With only a few months left to live, Billy hopes to realize three goals: He wants to play his saxophone in a jazz band; have sex with a woman for the first time, and find his long estranged father one last time.

Due to the sensitive nature of his parents' relationship and to protect her from his degenerative condition, Billy chooses not to tell Nancy about his wishes, setting out on his own to see his wishes fulfilled.

Billy finds the key to two of his wishes when he meets Phyllis (Season Hubley), a sassy young woman with dreams of her own, one of which is to open a beauty salon. The two set out to work together and realize their dreams. Phyllis makes his first come true when they walk into a jazz club and she encourages him to play his saxophone. Billy plays well enough to awe the customers into stopping their conversations and listen to him play.

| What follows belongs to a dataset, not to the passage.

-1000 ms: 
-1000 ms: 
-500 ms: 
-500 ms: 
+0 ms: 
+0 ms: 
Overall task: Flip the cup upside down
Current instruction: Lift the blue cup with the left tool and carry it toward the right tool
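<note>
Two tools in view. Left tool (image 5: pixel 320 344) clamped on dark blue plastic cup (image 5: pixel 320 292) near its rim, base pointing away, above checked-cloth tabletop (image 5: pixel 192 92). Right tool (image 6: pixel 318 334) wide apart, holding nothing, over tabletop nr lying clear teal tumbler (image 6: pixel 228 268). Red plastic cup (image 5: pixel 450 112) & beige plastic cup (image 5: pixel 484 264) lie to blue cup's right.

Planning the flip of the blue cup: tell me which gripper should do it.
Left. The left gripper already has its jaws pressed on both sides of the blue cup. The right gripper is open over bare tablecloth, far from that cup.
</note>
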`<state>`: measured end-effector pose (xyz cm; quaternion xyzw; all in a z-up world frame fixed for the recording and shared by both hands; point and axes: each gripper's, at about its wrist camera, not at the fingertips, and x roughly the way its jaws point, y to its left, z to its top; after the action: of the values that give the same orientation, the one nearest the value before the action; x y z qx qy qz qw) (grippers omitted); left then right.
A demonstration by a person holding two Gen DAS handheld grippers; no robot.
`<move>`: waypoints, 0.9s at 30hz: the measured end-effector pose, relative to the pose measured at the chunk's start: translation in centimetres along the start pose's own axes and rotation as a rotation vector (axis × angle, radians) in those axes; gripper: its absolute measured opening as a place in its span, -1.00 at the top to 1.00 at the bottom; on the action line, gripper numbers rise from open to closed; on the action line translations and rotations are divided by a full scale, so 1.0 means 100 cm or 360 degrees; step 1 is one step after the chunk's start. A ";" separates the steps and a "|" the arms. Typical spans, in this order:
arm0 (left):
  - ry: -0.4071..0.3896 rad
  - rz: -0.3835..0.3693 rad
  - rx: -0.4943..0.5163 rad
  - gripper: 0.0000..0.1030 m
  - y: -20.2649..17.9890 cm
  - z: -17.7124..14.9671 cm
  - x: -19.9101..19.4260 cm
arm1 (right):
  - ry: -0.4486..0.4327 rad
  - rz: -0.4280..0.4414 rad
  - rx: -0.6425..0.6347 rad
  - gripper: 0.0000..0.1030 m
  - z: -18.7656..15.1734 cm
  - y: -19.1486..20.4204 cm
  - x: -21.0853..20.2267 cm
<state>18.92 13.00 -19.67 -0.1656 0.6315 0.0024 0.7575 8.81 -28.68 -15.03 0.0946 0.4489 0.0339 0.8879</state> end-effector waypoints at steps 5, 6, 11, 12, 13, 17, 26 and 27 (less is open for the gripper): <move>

As time passes, Billy realizes he cannot keep his secret from Phyllis any longer. He tells her one evening that he wishes to have sex with her, a request she denies, though not entirely in opposition to the idea.

Billy helps Phyllis realize her own dream when she applies for a loan to open her beauty salon, introducing him (by the name Bill) as her friend and associate, when questioned about her business acumen. Billy balks during a moment alone with Phyllis, stating that he knows nothing at all about business, and believes Phyllis to be using him. However, the bank officer, after seeing Billy's obvious signs of aging, is convinced that he's a credible partner with experience, which minimizes the risk of giving Phyllis the loan, which is then approved.

Throughout all of this is a subplot involving Nancy, who discovers that her son is gone and believes he has left to go and die alone. She becomes depressed and despondent, totally cutting herself off from the outside world. When utility workers come to shut off her gas for non-payment, she flatly tells them to do what they have to do. A moment later, she comes to her senses and writes them a check to pay off her back balance. This begins the process of her getting on with her life and realizing that she may never see her son alive again.

Phyllis helps Billy realize another dream, as she has sex with him for the very first time. The following morning, Billy gets up early to leave, wishing to spare Phyllis from his impending doom. A tearful Phyllis is already up waiting for him, not wanting him to be alone in his current condition. She relents after Billy explains to her that he intends to go back home and straighten things out with his mother.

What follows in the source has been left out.